Rocha (2008) alega que o software Max continuou a ser desenvolvido durante a década de 1990 e, segundo Yoder (2010), no ano de 1997 foi disponibilizada uma nova versão do software, com um novo componente adicionado: o MSP (Max
Signal Processing). De acordo com Yoder (2010), essa nova versão permitiu a
realização de síntese e processamento digital em tempo real. Yoder (2010) acrescenta que:
Max/MSP has been continually adapted to subsequent computing platforms, and has been widely used due to the development of relatively inexpensive personal computers that can run complex audio operations at very high speeds. More recent developments include the integration of Jitter (graphics processing software) into Max/MSP, and Puckette’s creation of Pure Data (Pd), which is free, open-source software that is very similar to Max/MSP. With the increased portability of laptop computers, the possibilities for collaboration provided by the Internet, and further developments in interactive software, there has been a proliferation of interactive works in recent years by composers around the world
(Yoder, 2010, p. 7).
Autores como Pestova (2008), Rocha (2008) e Yoder (2010) enfatizam que o
Max/MSP é o software mais utilizado para a criação e realização de música
interativa. Neste sentido, Penha (2014) alega que:
A criação de ferramentas personalizadas pelos compositores foi, nos últimos anos, impulsionada por ferramentas de programação como, e.g., o Max, o Pure
Data, o SuperCollider e o Csound. Destas, o Max tornou-se particularmente importante, dada a sua ampla difusão e consequente inclusão nos currículos de vários cursos de composição de todo o mundo (Penha, 2014, p. 137).

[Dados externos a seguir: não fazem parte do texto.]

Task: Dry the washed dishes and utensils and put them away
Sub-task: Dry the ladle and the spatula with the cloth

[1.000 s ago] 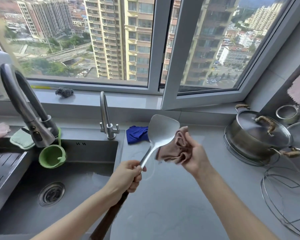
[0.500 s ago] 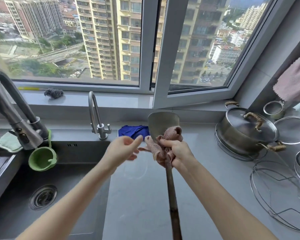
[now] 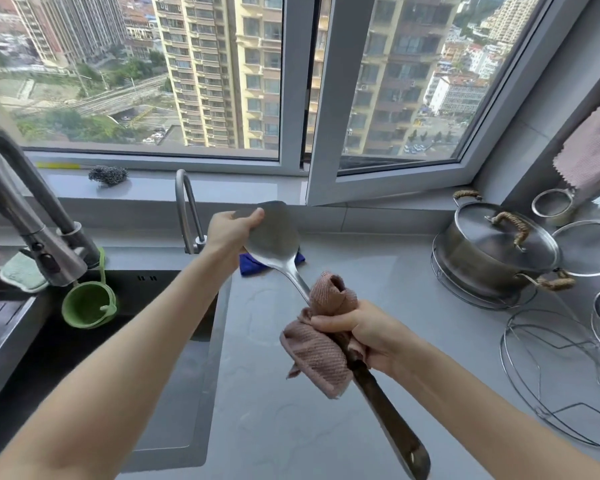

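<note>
Head view: metal spatula (image 3: 274, 233), held in the air just right of the sink (image 3: 210, 393), blade uppermost, dark handle slanting down. Left hand (image 3: 229, 230) pinches the blade's left edge; right hand (image 3: 357, 332) grips a brown cloth (image 3: 321, 344) wrapped round the shaft. Lidded pot (image 3: 496, 251) stands well right of the sink.

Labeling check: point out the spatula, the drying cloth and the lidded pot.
spatula (image 3: 278, 237), head view, on its metal blade.
drying cloth (image 3: 317, 351), head view, on the hanging fold.
lidded pot (image 3: 482, 240), head view, on the lid.
</note>
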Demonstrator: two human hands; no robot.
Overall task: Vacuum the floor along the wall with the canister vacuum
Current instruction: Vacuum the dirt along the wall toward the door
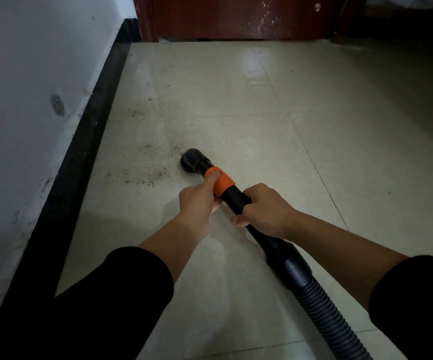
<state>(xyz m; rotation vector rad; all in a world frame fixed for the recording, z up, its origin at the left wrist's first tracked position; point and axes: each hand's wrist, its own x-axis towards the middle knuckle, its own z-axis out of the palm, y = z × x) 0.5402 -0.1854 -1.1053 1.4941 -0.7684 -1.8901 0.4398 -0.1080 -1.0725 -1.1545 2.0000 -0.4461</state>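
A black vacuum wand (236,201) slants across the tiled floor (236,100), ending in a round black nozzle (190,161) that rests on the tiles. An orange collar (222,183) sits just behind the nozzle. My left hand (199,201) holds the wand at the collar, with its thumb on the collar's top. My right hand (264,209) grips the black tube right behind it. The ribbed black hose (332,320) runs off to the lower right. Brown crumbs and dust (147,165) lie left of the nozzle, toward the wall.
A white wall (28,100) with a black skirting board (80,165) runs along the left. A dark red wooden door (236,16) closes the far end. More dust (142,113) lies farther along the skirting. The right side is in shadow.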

Tal afirmação pode ser constatada no repertório abordado nesta tese, sendo que dentre as 46 obras identificadas que utilizam softwares para difusão sonora em tempo real, 36 são realizadas com Max/MSP.

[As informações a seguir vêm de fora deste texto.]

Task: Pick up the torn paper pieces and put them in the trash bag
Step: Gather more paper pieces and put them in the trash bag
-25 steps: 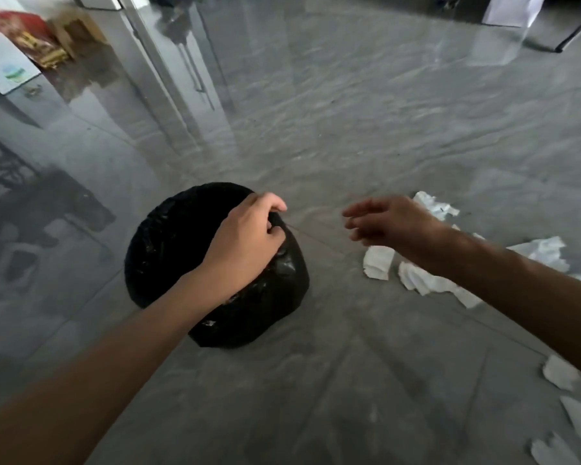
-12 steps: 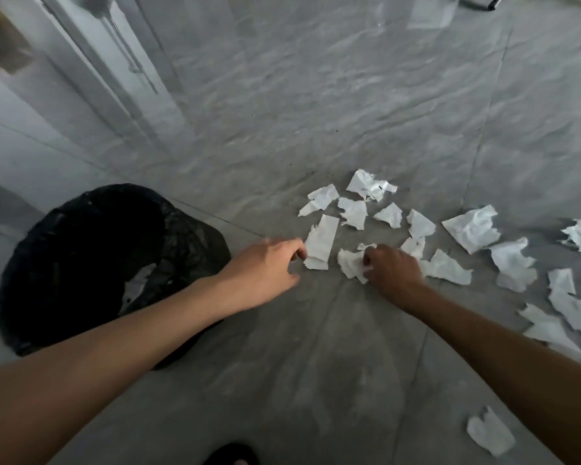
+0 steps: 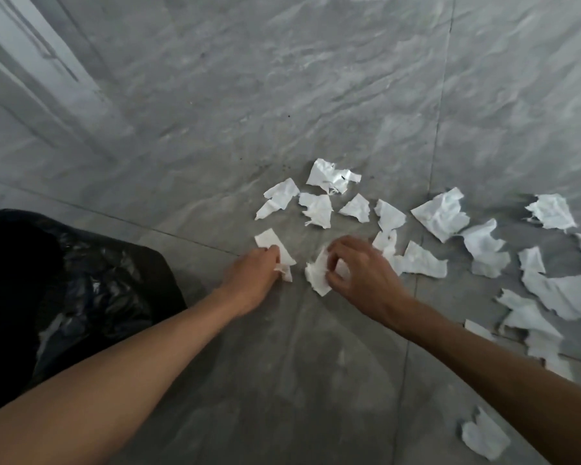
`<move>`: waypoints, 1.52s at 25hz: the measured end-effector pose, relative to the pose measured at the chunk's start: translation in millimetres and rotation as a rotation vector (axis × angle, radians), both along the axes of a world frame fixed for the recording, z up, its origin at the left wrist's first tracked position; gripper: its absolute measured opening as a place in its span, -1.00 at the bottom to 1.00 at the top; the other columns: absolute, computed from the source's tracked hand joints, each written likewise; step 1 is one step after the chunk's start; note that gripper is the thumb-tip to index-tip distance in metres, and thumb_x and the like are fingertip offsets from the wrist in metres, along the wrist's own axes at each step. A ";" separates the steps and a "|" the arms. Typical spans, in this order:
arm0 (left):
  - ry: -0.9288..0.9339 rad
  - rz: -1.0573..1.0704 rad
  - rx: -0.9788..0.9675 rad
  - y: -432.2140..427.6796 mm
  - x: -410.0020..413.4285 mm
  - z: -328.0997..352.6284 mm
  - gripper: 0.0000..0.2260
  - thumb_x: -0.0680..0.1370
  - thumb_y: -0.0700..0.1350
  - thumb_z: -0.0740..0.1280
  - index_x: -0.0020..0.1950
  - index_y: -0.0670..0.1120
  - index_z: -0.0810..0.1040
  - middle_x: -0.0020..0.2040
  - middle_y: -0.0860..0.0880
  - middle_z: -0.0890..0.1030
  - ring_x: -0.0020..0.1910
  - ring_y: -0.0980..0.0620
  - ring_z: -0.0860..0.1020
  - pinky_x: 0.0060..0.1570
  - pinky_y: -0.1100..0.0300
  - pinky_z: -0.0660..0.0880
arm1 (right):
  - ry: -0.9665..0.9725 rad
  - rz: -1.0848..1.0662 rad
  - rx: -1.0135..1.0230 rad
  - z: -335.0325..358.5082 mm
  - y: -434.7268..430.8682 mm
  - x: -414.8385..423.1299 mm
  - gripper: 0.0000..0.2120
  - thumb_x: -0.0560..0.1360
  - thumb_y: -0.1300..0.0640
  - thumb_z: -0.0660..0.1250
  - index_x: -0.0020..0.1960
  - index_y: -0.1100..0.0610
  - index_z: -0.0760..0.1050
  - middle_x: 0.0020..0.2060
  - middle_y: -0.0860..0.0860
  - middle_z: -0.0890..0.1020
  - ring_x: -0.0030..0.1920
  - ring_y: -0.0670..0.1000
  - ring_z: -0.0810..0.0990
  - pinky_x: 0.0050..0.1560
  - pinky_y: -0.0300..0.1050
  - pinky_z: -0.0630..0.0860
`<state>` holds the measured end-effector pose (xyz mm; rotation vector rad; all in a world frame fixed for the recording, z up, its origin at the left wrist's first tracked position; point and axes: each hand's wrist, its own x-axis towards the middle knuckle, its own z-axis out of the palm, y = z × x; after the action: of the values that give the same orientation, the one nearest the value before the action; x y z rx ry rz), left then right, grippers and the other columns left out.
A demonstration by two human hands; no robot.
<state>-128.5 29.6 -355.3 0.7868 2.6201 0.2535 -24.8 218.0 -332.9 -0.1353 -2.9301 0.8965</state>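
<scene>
Your left hand (image 3: 254, 280) has its fingers pinched on a long paper strip (image 3: 275, 248), and your right hand (image 3: 359, 273) has its fingers curled and clamped on a crumpled scrap (image 3: 317, 275). The other torn paper pieces (image 3: 441, 214) lie scattered on the grey tiled floor (image 3: 282, 95) beyond and to your right. The black trash bag (image 3: 81, 280) sits just left of your left forearm, nothing between.

White on grey, black at my left.
I see white paper pieces (image 3: 441, 214), a glossy black trash bag (image 3: 91, 283), and a grey marbled floor (image 3: 282, 95).
</scene>
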 end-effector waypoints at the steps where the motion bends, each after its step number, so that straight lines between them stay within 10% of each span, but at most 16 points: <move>1: -0.002 0.017 0.010 -2.6 -0.4 -0.5 -0.87 0.50 -0.10 0.31 -0.01 -0.13 0.50 0.02 -0.17 0.59 0.02 -0.23 0.55 -0.10 -0.01 0.48 | -0.047 0.099 0.069 -6.6 -10.0 -2.2 -0.92 0.41 0.13 0.31 -0.13 0.12 0.53 0.06 0.03 0.58 0.08 0.07 0.52 0.01 -0.03 0.48; 4: 0.086 0.099 0.110 4.2 -14.6 3.7 -0.84 0.48 -0.07 0.34 -0.05 -0.16 0.57 0.05 -0.14 0.54 0.06 -0.18 0.51 0.00 0.00 0.47 | -0.111 0.291 0.228 -27.8 -22.9 -5.0 -0.84 0.49 0.18 0.21 -0.06 0.21 0.53 0.03 0.12 0.56 0.07 0.14 0.49 0.02 -0.03 0.41; 9: 0.182 0.080 0.171 48.6 -74.9 10.2 -0.79 0.46 -0.07 0.37 -0.03 -0.20 0.60 0.28 -0.17 0.46 0.27 -0.18 0.41 0.27 0.06 0.34 | -0.165 0.174 -0.094 -33.0 -8.0 -3.6 -0.92 0.37 0.28 0.32 -0.14 0.16 0.51 -0.17 0.08 0.57 -0.15 0.09 0.56 -0.19 -0.11 0.42; 15: 0.140 -0.028 0.129 50.8 -90.0 -11.2 -0.87 0.45 -0.22 0.31 -0.06 -0.23 0.58 0.05 -0.20 0.57 0.07 -0.21 0.52 0.04 0.00 0.45 | -0.151 -0.132 -0.281 -37.2 1.7 6.1 -0.76 0.31 0.25 0.42 -0.08 0.03 0.53 -0.26 -0.13 0.52 -0.25 -0.12 0.49 -0.26 -0.47 0.35; 21: 0.045 0.117 0.155 34.4 -69.3 36.4 -0.88 0.43 -0.09 0.42 -0.21 -0.13 0.62 -0.23 -0.15 0.66 -0.27 -0.13 0.56 -0.36 0.16 0.30 | -0.199 -0.182 -0.172 -27.6 16.7 -73.7 -0.49 0.36 0.25 0.35 0.29 0.08 0.37 -0.17 0.05 0.62 -0.14 0.08 0.56 -0.18 -0.11 0.45; 28: 0.081 0.114 0.384 -28.0 -2.5 186.7 -0.64 0.39 0.00 0.46 -0.48 0.07 0.33 -0.56 0.18 0.46 -0.55 0.25 0.40 -0.51 0.43 0.27 | -0.279 -0.171 0.112 -23.3 -6.4 -90.6 -0.84 0.40 0.14 0.33 -0.08 0.19 0.58 -0.10 0.19 0.67 -0.07 0.22 0.61 -0.16 -0.06 0.48; 33: 0.306 0.216 0.458 -104.3 36.7 242.7 -0.64 0.40 0.03 0.43 -0.42 -0.02 0.29 -0.49 0.00 0.29 -0.47 0.10 0.25 -0.45 0.33 0.22 | -0.278 -0.210 -0.623 35.7 -60.0 -74.0 -0.92 0.38 0.18 0.44 -0.14 0.06 0.59 -0.29 -0.05 0.65 -0.35 -0.12 0.56 -0.36 -0.36 0.40; 38: 0.451 0.482 0.369 -195.8 35.2 220.4 -0.61 0.42 -0.05 0.43 -0.44 -0.06 0.25 -0.52 0.01 0.26 -0.49 0.10 0.20 -0.43 0.26 0.21 | -0.264 0.080 -1.062 135.7 -129.2 -71.0 -0.88 0.40 0.22 0.41 -0.07 0.21 0.63 -0.15 0.17 0.69 -0.21 0.05 0.62 -0.15 -0.11 0.54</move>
<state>-93.3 -166.2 -134.9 0.3216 3.2215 0.7926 -95.7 88.8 -197.3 -0.1930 -2.2960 2.4793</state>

Durante o desenvolvimento deste trabalho foi constatada a utilização de outros 6
softwares utilizados para a criação do repertório para violão e eletrônica: 1) Ableton Live; 2) EyesWeb; 3) Pro Tools; 4) Pure Data (Pd)78; 5) Reaper; e 6) SuperCollider (SC). Dentre este softwares, o Pure Data e o SuperCollider são
programas de código aberto, softwares livres (open source).

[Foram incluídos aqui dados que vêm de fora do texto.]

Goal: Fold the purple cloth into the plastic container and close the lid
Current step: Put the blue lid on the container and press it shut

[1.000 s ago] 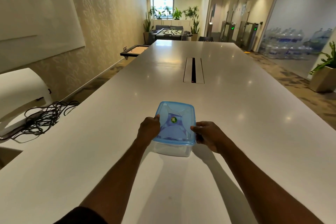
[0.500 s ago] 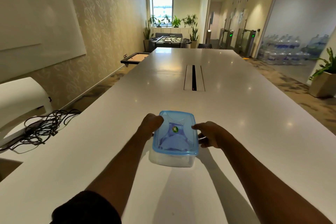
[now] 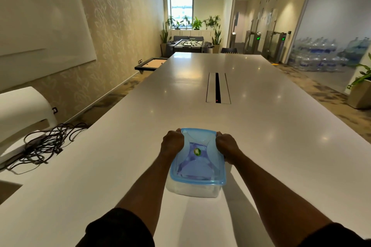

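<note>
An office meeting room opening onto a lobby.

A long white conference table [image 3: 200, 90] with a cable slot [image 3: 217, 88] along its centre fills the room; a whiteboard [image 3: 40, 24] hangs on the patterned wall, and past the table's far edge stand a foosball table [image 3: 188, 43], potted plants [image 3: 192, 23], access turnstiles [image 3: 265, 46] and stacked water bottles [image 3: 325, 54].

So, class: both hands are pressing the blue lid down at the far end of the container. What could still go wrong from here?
1. The left hand and right hand press only the far corners of the lid, so the near edge may stay unsealed.
2. Uneven pressure could slide or tip the container on the glossy table.
3. The purple cloth fills it nearly to the lid; a fold might catch under the rim.
</note>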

De acordo com Rocha (2008) o Pure Data foi desenvolvido também por Miller Puckette e possui várias similaridades com o Max. Bullock e Coccili (2005) defendem o uso de softwares open source devido ao fato deste tipo de sistema não colocar barreiras financeiras para a criação e para a performance do repertório criado. De acordo com estes autores:
The use of PD avoids adding software purchase to performance costs. PD runs on most modern platforms including MacOS, Linux, Unix and Windows. Even if the performing body had to purchase a new PC specifically for performing a work by Harvey, a feasible performance-ready system could be set up for under £400, whereas the license for Max/MSP alone costs $495(£260). An open source solution has therefore been chosen because it meets all of the requirements for modernising the technological elements, in the most cost effective manner (Bullock & Coccioli, 2005, p. 2).
Dentre o repertório levantado, a única obra que utiliza o software Pure Data é
Gest'Ação I, escrita no ano de 2015 pelo compositor brasileiro Jorge L. Santos.